■ Assigned task
Start with the first line of the records below. Output each line exactly, ending with the one that contains "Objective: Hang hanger".

■ Data excerpts
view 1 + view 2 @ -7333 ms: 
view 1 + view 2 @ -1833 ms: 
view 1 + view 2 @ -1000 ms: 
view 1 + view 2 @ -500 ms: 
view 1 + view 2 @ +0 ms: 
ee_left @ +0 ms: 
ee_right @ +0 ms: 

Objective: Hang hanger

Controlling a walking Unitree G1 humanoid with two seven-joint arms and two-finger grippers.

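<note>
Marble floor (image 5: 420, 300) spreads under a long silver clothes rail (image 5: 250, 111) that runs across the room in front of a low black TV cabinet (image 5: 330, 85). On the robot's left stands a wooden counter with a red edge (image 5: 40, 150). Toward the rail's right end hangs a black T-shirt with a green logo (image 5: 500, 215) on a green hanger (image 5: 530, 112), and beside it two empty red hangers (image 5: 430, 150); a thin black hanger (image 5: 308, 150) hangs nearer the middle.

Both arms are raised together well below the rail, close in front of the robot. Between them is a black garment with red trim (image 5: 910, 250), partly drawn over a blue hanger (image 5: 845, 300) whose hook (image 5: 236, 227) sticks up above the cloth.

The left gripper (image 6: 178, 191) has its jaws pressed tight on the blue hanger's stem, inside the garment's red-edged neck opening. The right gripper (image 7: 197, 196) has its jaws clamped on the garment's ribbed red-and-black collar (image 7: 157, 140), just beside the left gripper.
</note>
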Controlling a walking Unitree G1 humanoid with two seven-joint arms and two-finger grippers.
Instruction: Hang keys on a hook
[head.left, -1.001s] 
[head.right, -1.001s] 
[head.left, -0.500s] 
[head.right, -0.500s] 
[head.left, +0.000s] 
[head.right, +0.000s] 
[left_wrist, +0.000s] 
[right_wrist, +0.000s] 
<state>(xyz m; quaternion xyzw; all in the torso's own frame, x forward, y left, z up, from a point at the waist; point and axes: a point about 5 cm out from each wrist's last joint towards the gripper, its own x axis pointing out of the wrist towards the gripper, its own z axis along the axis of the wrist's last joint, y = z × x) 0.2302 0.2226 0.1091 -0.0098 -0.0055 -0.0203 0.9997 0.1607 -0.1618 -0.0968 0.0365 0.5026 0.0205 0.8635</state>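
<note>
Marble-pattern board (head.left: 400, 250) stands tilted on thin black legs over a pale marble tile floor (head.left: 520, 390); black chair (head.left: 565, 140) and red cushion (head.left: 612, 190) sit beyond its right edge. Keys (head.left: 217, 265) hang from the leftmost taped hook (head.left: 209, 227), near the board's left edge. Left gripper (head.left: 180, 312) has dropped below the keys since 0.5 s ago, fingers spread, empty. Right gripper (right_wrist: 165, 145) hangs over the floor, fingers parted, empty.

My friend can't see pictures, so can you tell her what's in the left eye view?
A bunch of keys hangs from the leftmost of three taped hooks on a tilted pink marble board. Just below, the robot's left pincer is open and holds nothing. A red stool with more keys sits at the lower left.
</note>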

■ Exercise output
view 1 + view 2 @ -7333 ms: 
view 1 + view 2 @ -1833 ms: 
view 1 + view 2 @ -1000 ms: 
view 1 + view 2 @ -500 ms: 
view 1 + view 2 @ +0 ms: 
ee_left @ +0 ms: 
ee_right @ +0 ms: 

Objective: Hang hanger

Response complete; there is no more output.